~現在も保存活用される大正ロマン~
<建築家>薬師寺主計
奨農土地株式会社は、倉敷を中心に活躍した実業家大原孫三郎が、農業研究のための講習所や図書館などの事業展開に向けて、土地不動産を管理するために設立した法人で、同社の本社事務所として、後に大原美術館などを手がける建築家、薬師寺主計氏が設計した木造2階建ての建物です。旧大原家住宅と倉敷川を挟んだ正面、大原美術館の北西隣に位置しており、今橋という橋が2つの建物を結ぶように架かっています。(薬師寺氏については「大原美術館」参照)

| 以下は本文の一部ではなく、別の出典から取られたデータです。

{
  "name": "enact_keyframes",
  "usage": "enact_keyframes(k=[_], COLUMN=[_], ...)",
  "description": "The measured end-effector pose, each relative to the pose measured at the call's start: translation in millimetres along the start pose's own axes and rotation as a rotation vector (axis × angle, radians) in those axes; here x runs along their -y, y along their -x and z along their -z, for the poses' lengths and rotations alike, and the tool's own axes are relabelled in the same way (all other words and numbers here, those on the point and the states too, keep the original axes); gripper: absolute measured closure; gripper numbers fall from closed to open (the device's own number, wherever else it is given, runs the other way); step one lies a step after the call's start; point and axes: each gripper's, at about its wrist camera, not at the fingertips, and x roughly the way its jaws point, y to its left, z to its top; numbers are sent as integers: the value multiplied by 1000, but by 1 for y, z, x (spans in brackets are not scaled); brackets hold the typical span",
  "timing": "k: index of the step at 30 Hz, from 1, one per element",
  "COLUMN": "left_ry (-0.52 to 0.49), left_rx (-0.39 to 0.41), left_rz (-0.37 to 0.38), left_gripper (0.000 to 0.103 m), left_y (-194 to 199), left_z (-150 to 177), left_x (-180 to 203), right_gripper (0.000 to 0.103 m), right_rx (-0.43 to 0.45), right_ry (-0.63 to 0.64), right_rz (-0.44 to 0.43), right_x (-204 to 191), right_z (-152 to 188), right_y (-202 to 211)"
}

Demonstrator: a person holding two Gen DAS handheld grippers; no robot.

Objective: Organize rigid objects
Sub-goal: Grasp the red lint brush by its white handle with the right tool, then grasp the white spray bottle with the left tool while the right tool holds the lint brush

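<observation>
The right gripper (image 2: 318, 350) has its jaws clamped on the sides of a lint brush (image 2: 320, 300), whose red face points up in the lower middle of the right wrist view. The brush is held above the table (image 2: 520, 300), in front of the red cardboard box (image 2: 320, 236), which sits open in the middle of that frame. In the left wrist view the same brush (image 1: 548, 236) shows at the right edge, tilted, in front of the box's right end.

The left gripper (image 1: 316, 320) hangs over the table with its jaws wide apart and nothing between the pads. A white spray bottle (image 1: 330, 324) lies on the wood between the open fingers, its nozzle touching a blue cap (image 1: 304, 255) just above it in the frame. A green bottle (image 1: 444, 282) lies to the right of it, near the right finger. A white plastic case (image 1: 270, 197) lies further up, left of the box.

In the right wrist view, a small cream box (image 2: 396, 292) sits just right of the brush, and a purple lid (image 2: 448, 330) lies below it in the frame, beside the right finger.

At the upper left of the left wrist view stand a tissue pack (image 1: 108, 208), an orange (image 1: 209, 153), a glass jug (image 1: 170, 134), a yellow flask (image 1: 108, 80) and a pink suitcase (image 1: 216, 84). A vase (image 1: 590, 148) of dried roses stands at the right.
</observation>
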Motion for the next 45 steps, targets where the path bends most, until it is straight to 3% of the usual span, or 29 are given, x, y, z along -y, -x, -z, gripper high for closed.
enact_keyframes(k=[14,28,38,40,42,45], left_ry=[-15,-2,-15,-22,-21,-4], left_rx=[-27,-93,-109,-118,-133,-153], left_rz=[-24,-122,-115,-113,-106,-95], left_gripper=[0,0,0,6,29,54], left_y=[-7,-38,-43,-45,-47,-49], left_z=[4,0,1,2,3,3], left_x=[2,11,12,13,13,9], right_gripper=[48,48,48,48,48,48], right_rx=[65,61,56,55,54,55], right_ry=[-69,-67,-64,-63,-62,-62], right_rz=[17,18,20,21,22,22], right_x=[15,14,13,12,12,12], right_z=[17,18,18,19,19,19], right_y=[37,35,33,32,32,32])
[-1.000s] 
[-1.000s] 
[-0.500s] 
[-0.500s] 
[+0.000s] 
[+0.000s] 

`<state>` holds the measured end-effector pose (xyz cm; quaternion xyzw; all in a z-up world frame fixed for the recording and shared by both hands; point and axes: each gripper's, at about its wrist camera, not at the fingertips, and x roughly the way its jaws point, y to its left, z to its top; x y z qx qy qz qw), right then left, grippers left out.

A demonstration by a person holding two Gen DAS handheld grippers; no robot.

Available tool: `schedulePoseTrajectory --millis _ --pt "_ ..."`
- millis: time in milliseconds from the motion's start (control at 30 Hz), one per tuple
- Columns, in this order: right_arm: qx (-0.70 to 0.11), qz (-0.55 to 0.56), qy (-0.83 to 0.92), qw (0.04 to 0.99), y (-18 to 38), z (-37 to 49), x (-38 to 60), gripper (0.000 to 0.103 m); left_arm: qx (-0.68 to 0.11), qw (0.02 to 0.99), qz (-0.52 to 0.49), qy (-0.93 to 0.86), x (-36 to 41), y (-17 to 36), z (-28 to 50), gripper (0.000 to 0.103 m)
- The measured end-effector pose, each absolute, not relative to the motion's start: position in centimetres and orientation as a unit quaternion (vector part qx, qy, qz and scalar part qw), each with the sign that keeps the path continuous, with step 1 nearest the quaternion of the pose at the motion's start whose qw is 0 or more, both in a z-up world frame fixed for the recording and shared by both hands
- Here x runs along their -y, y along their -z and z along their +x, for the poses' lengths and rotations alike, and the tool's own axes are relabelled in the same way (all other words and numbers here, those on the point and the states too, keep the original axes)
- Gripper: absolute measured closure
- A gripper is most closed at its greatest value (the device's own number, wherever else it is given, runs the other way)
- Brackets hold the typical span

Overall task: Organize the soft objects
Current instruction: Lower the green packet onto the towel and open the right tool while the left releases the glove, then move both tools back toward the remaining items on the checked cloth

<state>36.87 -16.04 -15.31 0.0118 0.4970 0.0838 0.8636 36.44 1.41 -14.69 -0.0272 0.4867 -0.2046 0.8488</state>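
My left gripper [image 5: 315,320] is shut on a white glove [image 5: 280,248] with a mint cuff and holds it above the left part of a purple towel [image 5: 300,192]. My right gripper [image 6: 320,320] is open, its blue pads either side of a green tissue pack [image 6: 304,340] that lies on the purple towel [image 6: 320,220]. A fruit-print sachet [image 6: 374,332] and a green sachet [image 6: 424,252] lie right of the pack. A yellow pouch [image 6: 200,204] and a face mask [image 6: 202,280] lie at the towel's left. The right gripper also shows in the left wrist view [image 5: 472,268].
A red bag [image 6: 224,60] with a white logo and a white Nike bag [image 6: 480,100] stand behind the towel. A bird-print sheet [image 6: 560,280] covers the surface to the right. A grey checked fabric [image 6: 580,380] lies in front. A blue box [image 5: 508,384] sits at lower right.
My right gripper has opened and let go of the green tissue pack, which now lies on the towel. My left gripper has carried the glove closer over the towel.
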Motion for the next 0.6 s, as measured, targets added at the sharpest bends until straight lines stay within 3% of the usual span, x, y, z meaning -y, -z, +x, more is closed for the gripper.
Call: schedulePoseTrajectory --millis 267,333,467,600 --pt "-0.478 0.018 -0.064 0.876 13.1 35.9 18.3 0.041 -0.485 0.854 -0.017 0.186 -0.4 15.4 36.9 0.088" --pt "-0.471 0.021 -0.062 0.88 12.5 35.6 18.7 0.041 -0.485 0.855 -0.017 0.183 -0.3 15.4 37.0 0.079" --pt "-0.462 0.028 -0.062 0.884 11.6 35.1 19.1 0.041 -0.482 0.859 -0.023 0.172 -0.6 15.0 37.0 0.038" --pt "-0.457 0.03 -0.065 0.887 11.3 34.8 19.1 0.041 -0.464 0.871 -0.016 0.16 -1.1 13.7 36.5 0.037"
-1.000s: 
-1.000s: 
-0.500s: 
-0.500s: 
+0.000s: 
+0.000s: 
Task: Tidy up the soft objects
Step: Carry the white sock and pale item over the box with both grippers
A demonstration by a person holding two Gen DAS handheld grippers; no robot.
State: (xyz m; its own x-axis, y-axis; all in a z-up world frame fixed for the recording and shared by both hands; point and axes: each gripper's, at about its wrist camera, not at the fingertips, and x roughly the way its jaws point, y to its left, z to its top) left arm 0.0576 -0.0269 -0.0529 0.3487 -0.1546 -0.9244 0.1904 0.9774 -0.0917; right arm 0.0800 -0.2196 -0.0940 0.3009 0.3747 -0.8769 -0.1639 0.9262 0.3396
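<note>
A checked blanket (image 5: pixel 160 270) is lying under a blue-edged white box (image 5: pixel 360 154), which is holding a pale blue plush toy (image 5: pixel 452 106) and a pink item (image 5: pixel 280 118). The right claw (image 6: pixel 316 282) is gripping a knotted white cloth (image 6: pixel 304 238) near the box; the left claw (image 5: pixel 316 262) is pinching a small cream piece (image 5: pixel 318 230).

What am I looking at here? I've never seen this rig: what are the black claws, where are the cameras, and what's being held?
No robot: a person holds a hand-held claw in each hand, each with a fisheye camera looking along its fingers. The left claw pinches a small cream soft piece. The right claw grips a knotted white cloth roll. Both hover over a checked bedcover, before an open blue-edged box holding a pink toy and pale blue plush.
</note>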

建物外部はモルタルによるドイツ壁仕上げで、上げ下げ窓が設けられ、道に面する部分には腰の高さまでレンガが積み上げられており、屋根は瓦葺きといったとてもシンプルな外観となっています。
大原孫三郎の子息總一郎による「美術館来訪者のための休憩施設を」との提案を受けて、現オーナーの母が喫茶エル・グレコを開業しました。壁全面につたう蔦(ツタ)をオーナーが大切に育て、今では美観地区に四季の彩りを添えています。エル・グレコという名前は、大原美術館に展示されている絵画「受胎告知」の作者の名前から名付けられたようです。喫茶室にはこの絵画の模写が掛けられており、建設当時の大正ロマンが感じられます。ちなみに、今橋は、皇太子(後の昭和天皇)の行啓にあわせて架けられたものですが、これも薬師寺氏が設計しており、石橋に見えますが、本体は鉄筋コンクリートで出来ています。